**Instructions for the task:** Give back all of the data exactly, with every picture omitted.

══ Data block ══

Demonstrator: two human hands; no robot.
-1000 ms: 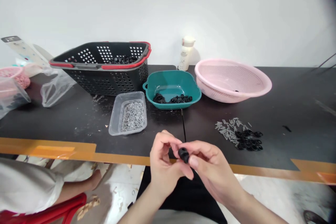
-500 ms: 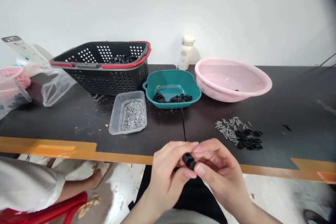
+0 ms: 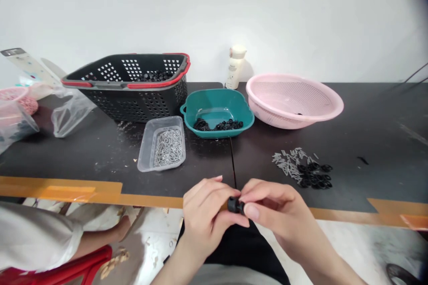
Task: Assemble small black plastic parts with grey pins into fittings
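Black workbench (image 3: 377,142) edged with orange tape (image 3: 67,191) runs along a white wall (image 3: 214,9). At its near edge, the left hand (image 3: 205,218) and right hand (image 3: 281,209) both pinch a small black plastic fitting (image 3: 236,205).

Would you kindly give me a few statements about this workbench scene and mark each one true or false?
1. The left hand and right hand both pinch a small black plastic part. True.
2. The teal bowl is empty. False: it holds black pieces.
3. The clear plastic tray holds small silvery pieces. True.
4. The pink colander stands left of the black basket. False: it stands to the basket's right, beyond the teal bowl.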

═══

**The answer:**
Demonstrator: two human hands; no robot.
-1000 ms: 
-500 ms: 
+0 ms: 
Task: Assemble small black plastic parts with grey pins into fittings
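Black workbench (image 3: 377,142) edged with orange tape (image 3: 67,191) runs along a white wall (image 3: 214,9). At its near edge, the left hand (image 3: 205,218) and right hand (image 3: 281,209) both pinch a small black plastic fitting (image 3: 236,205).

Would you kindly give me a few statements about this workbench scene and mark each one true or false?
1. The left hand and right hand both pinch a small black plastic part. True.
2. The teal bowl is empty. False: it holds black pieces.
3. The clear plastic tray holds small silvery pieces. True.
4. The pink colander stands left of the black basket. False: it stands to the basket's right, beyond the teal bowl.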

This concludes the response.